Courtesy Gautam, I got to visit Maini Precision – the Indian company that has a 25 year track record in aerospace parts and just entered a mou with aircraft makers Safran and Pratt & Whitney to make parts of their jet engine.
It was a delight to meet the young energetic team – a perfect combination of young enthusiasm and seasoned HAL veterans. The youngsters move so that they can make heavens fall. The grey haired veterans make sure that the planes don’t. Every single Boeing plane manufacturer today has at least one component from Maini and at least three from India. For things like the floor plate of the Boeing Dreamliner or the gaskets of the Airbus – India is sole source. The Air India Boeing which crashed in Ahmedabad was “Maini free” though. Their engine parts started going in a full year after the ill fated aircraft was made.

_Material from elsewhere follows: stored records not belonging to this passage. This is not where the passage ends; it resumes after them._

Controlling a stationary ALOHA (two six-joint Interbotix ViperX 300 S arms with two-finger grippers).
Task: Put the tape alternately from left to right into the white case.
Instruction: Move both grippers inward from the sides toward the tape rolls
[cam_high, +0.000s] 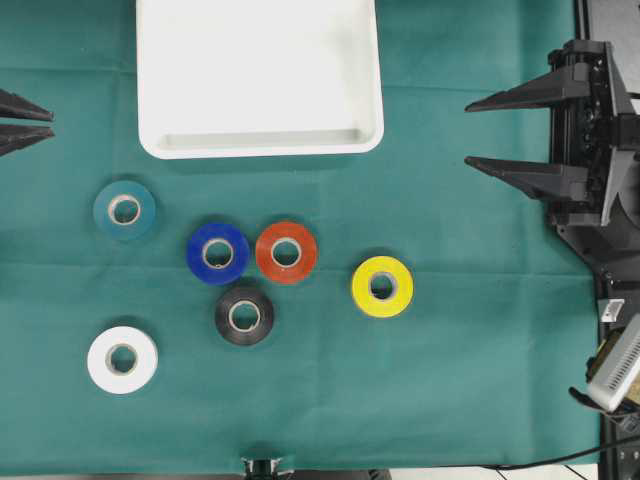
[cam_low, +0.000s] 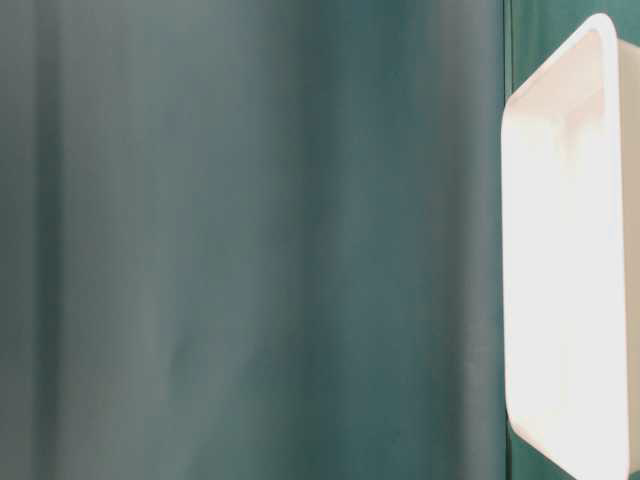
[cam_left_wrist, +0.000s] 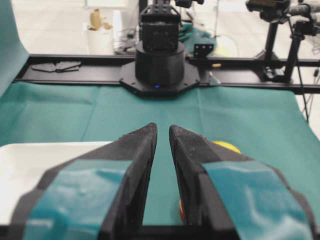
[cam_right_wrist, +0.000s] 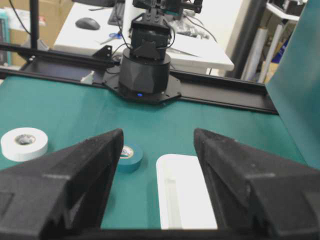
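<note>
Several tape rolls lie flat on the green cloth: teal (cam_high: 143, 214), blue (cam_high: 199, 254), orange-red (cam_high: 306, 252), black (cam_high: 263, 316), yellow (cam_high: 401, 288) and white (cam_high: 146, 360). The white case (cam_high: 260, 142) stands at the back with nothing in it. My left gripper (cam_high: 50, 123) hovers at the far left edge, its jaws nearly together and holding nothing. My right gripper (cam_high: 468, 134) hangs at the right with its jaws wide apart and nothing between them. The left wrist view shows the left gripper (cam_left_wrist: 162, 128) above cloth, with the yellow roll (cam_left_wrist: 226, 146) behind it. Past the right gripper (cam_right_wrist: 157, 133) lie the teal roll (cam_right_wrist: 132, 156) and the case (cam_right_wrist: 185, 195).
The green cloth's front edge (cam_high: 300, 468) runs along the bottom, and the right arm's black base and frame (cam_high: 600, 150) stand at the right. In the table-level view a blurred teal surface (cam_low: 250, 240) fills most of the frame beside the case (cam_low: 570, 250).
</note>
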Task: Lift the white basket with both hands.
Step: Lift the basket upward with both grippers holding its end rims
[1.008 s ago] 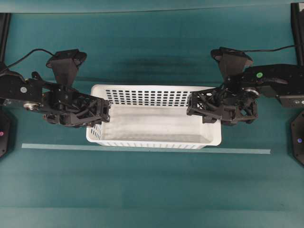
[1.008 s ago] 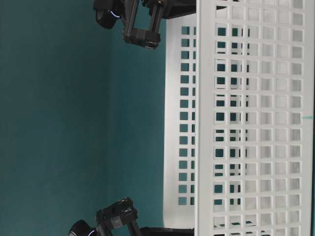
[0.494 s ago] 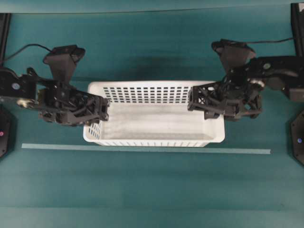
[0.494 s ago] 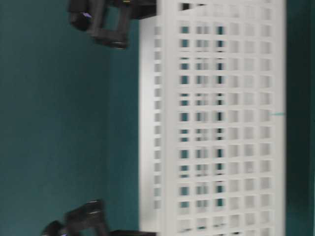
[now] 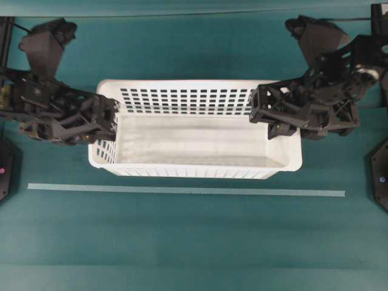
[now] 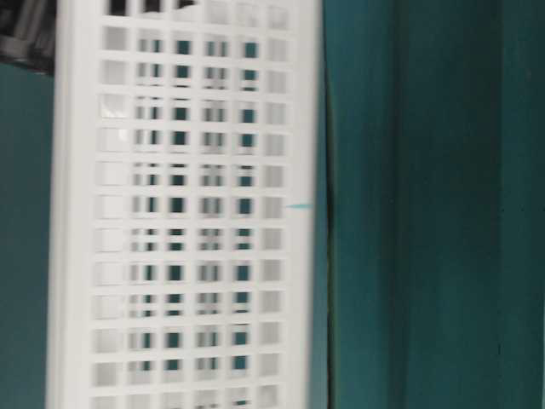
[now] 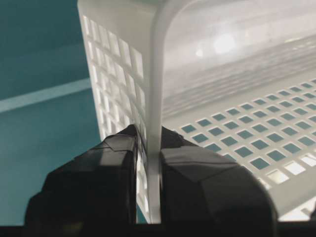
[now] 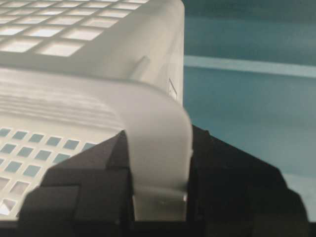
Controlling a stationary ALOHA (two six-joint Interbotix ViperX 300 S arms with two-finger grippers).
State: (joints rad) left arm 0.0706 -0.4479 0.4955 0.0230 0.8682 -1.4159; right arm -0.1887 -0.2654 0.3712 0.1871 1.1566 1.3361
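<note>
Above the teal tabletop [image 5: 182, 242]: one white basket [image 5: 194, 142], held level between two hands, beyond a pale strip [image 5: 182, 190]. Left hand [image 5: 112, 121] clenched on the basket's left end wall; right hand [image 5: 257, 112] clenched on the right end rim.

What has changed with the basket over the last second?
The white basket has risen: it looks larger from overhead, and at table level a gap has opened beneath it. The left end effector and right end effector rose with it. Unchanged: both stay clamped on the end rims; the pale strip has not moved.
</note>
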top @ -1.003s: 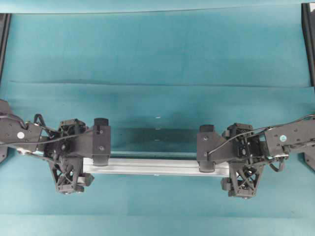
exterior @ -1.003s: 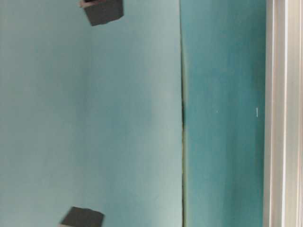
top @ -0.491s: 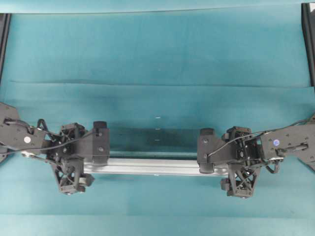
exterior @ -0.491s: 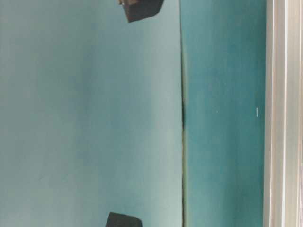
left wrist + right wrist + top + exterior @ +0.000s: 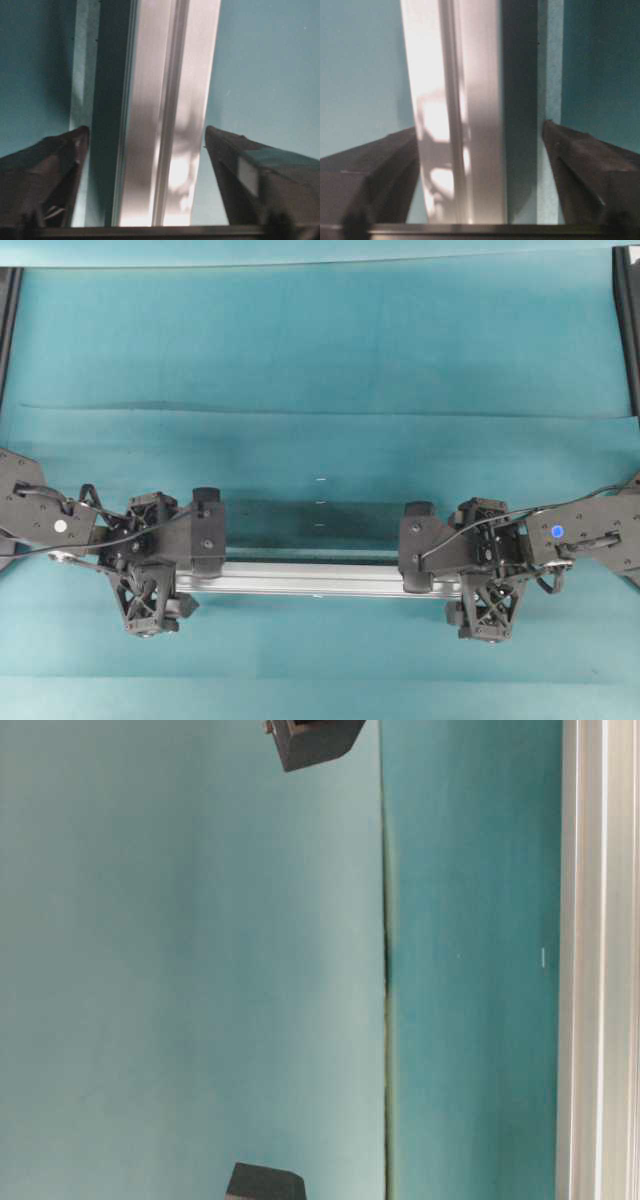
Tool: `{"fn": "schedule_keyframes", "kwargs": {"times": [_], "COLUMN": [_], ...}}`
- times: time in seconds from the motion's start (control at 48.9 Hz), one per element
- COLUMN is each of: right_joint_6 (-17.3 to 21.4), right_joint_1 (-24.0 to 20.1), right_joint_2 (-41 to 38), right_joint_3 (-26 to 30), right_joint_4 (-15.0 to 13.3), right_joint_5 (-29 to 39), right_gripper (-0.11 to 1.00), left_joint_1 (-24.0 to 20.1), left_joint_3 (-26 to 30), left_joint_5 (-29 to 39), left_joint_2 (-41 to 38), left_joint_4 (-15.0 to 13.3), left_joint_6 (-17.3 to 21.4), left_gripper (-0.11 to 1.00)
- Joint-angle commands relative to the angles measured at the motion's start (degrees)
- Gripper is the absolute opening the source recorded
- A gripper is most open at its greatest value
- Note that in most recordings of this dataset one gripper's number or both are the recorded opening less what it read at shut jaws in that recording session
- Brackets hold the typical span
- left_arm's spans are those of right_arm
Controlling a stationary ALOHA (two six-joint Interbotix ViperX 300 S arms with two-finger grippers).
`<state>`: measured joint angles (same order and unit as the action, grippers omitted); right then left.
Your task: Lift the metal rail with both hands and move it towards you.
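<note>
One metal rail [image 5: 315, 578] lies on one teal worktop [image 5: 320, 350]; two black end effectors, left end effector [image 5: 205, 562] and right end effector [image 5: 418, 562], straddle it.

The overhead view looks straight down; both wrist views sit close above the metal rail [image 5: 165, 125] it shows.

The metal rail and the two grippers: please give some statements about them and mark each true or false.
1. The metal rail lies level across the overhead view. True.
2. The left gripper straddles the rail with gaps at both fingers. True.
3. The right gripper hangs far from the rail. False: the rail runs between its fingers.
4. The cloth is red. False: it is teal.
</note>
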<state>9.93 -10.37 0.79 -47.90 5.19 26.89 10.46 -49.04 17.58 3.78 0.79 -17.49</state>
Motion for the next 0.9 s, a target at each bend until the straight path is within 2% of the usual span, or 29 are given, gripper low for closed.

Maini aerospace has recently merged with Raymond engineering best known for JK files. Gautam Singhania is another automobile enthusiast as is Shiv Khemka whose family partners the Mainis in SUN Mobility. I was first directed to Chetan Maini by our IIT Vishwaguru Padma Sri Ashok Jhunjhunwala who was all praises for their engineering prowess. And then again by the IIT Alumni Council Distinguished Fellow for Advanced Manufacturing Taron Mohan who insisted I spend a day each with TANEJA AEROSPACE AND AVIATION LIMITED and TAAL Tech and then figured out how Maini would fit into the jigsaw puzzle with HAL, NAL and everyone else. It was well worth it.
The most difficult part of a plane are the jet engine turbines. They get so hot that ordinary steels would melt. That is why they are made of a nickel based alloy called Inconel. Maini specialises in engine components and does USD 35 million per year of aerospace fabrication. They started off 25 years ago as an OEM to OEMs – which means they made parts for companies which made sub assemblies for cos like Boeing and Airbus.
But this year they so to say, broke through the glass ceiling and signed up two direct OEMs – the USD 25 billion Safran of France which employs a 100,000 people (imagine how much they pay for their vacations) and Pratt & Whitney – another leader in mid sized engines.